▶ _Brief_
In full and without edits, write out the data that follows.

▶ _Stored data_

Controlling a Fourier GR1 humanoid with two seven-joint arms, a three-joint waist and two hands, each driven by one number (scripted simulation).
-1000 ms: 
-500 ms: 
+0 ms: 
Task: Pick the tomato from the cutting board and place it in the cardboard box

▶ _Reply to the task_
Controlling a Fourier GR1 humanoid with two seven-joint arms, a three-joint waist and two hands, each driven by one number (scripted simulation).
-1000 ms: 
-500 ms: 
+0 ms: 
Task: Pick the tomato from the cutting board and place it in the cardboard box

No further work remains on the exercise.